The thing about breastfeeding is that I ALWAYS saw myself doing it. I never really questioned whether or not I would. My mom breastfed me and all my sisters, and I guess I just grew up seeing it and thinking that's how you feed babies. Plus, I am kind of poor ;) so free sounded better than not-free.

But the whole time I was pregnant, whenever I would think about milk actually being manufactured by my body and coming out of my breasts, it kind of blew my mind. Jigga-WHAT? I read a book on the subject, but when it got into all the medical diagrams and whatnot, my ADD kicked in and I tuned out. What I got was, "my body magically produces milk and the baby drinks it and we all win". I even took a class on breastfeeding while I was pregnant in order to prepare myself. Here's what I came away with "I am doing the best thing for my baby. Breastfeeding is awesome." Along with a little bit of "take your breast out, put the baby on it. Go!"

Needless to say, my first 2 weeks of trying with an actual baby were interesting. I cried a lot. Everleigh cried a lot. My nipples cracked and bled a little. Then a layer basically came off, leaving behind super pink, tough-cookie nipples. I got my milk in and figured out how the heck to do it right, and Everleigh put up with my punk ass until I got it together.

It's been awesome ever since.

But something cool about breastfeeding that's not so cool about pumping is that when you breastfeed, you don't typically see the milk much, you know? It goes directly from you to baby and unless baby is a messy eater, it's a fairly clean transfer. With pumping, everything's staring right at you. You see your nipples going into the suction things and getting all puffy and weird. Then you see individual drops of milk coming out, dripping down into the bottles, etc. Then when you finish, you're holding two CLEAR containers of breast milk.

I feel like this should not give me the willies but it does sometimes.

I was thinking about this the other day as I pumped, and I really think it's a societal norm issue. I mean, I have a whole gallon of cow's milk in my fridge in a clear container and I've never once thought it was weird. And yet, holding a warm freshly pumped bottle of my own milk still seems a little strange. I MADE that. I made that baby and then I made this milk to feed it.

Evolutionary-tastic

Tuesday, October 12, 2010

Dear Everleigh (4 months!)

Dear Everleigh,

You're 4 months old now (this post is actually a little late, but I'm sure you won't mind).

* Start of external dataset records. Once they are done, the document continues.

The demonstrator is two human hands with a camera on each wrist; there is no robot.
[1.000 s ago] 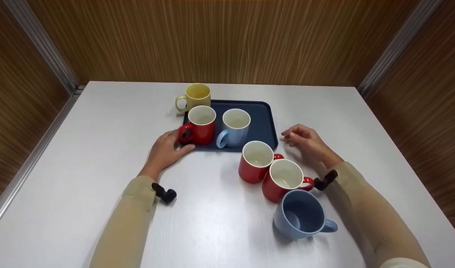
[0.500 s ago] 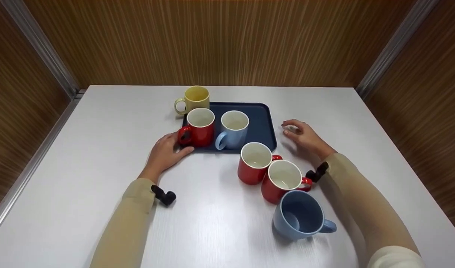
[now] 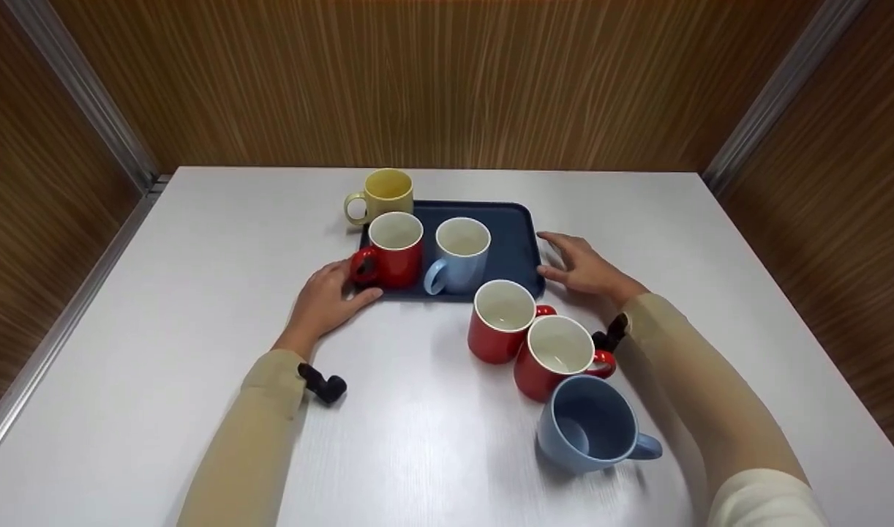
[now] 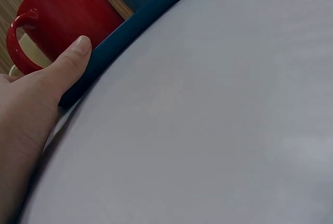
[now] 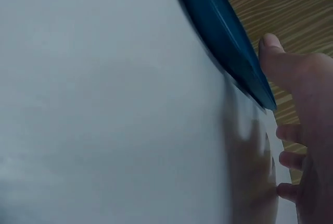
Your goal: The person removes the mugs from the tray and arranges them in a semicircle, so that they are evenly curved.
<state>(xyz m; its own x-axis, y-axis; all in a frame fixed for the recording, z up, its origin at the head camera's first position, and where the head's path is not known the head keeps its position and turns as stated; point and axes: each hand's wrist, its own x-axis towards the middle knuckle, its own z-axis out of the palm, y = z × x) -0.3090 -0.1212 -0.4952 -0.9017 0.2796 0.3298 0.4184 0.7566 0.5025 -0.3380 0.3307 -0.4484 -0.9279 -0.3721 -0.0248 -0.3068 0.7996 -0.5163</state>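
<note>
My left hand [image 3: 322,304] holds the front-left corner of a dark blue tray [image 3: 511,245]; its thumb [image 4: 73,60] lies along the rim, while the other fingers are mostly hidden beside the red mug handle. On the tray stand a red mug [image 3: 399,265] with a white inside and a light blue mug [image 3: 463,272]. A yellow mug [image 3: 390,201] covers the back-left corner; I cannot tell whether it rests on the tray. At the tray's right side is my right hand [image 3: 590,269], fingers spread and thumb apart, very close to the edge.
In front of the tray's right part, two more red mugs [image 3: 494,337] [image 3: 538,373] and a larger blue mug [image 3: 579,446] form a slanting row on the white table [image 3: 403,439]. My right forearm passes close to their handles. Wood-grain panels [image 3: 447,80] enclose the table.
My right hand has moved left to the tray's right edge, its fingers spreading wider. The left hand, the tray and the mugs have stayed in place.
</note>
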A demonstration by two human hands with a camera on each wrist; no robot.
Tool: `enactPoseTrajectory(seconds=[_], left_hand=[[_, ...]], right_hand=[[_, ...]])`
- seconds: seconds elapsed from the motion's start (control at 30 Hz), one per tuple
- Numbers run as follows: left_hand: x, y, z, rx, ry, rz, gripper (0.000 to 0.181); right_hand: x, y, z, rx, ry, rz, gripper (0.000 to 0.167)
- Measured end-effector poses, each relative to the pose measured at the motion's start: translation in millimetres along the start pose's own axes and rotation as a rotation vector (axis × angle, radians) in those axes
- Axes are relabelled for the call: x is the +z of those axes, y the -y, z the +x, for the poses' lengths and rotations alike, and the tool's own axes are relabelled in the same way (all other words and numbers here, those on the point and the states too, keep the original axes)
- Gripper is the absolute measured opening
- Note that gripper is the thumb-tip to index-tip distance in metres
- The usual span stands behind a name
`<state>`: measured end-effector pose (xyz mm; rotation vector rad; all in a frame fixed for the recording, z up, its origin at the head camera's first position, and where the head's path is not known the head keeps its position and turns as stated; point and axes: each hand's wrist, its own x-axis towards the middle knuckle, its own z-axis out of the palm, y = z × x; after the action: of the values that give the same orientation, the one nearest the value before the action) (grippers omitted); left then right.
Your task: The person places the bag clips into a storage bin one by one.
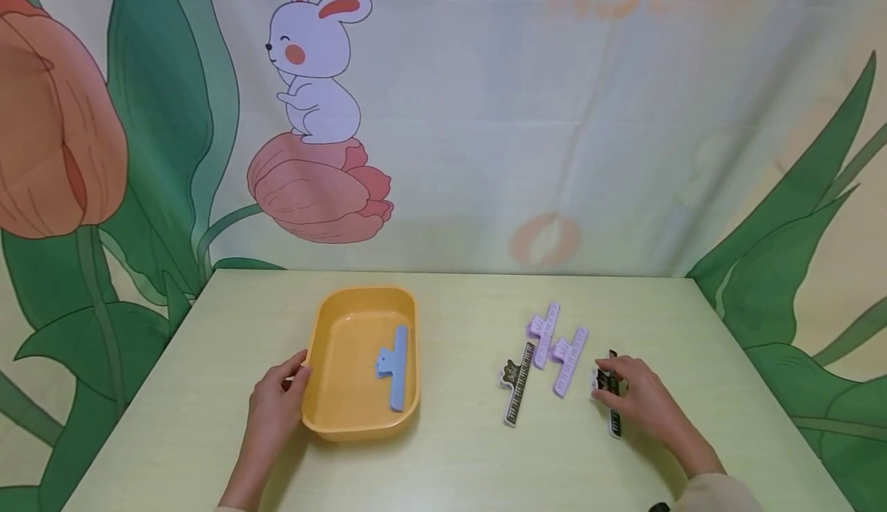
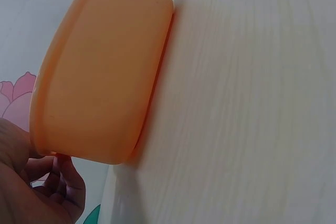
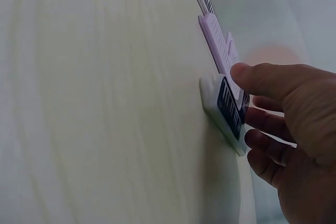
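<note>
My left hand (image 1: 276,398) grips the left rim of a yellow plastic tray (image 1: 333,358), which shows from its outer side in the left wrist view. Inside that tray, toward its right wall, lies a blue clip (image 1: 398,369). On the right part of the table, my right hand (image 1: 640,396) pinches a black ruler clip (image 1: 614,423) with white edges between thumb and fingers. This clip (image 3: 229,103) appears end-on in the right wrist view, low over or on the tabletop; I cannot tell which. The fingers partly cover its handle.
Between the tray and my right hand lie two purple ruler clips (image 1: 547,335) and another black ruler clip (image 1: 520,385), close together on the pale wooden table (image 1: 457,450). A curtain printed with a rabbit and tulips (image 1: 471,112) hangs behind the table's back edge.
</note>
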<state>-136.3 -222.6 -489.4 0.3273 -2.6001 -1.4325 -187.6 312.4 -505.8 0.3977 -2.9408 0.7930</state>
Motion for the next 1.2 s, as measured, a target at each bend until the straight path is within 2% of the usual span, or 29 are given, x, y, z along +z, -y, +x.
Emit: enactPoseTrajectory(seconds=[0.23, 0.6, 1.2], left_hand=[[0.2, 0.3, -0.6, -0.004, -0.001, -0.005, 0.044], [0.0, 0.6, -1.2, -0.007, 0.009, -0.008, 0.045], [-0.2, 0.1, -2.1, -0.01, 0.01, -0.017, 0.044]], right_hand=[[3.4, -3.1, -1.0, 0.008, 0.023, -0.006, 0.051], [4.4, -2.9, -1.1, -0.016, 0.004, -0.019, 0.05], [4.0, -1.3, -3.7, -0.002, -0.007, -0.003, 0.051]])
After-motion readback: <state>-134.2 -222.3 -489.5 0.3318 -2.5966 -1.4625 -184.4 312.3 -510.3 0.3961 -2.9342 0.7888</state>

I don't know how this happened, except that we just kept on loving you and feeding you and giving you baths and dressing you and putting you to bed and somehow you got bigger and bigger :) The time is going by so fast, and sometimes I just want to put the brakes on so I can enjoy your sweet babyness a little longer. Other times I cannot wait until you're a little bigger and we can do more fun things together. We have so many adventures ahead of us!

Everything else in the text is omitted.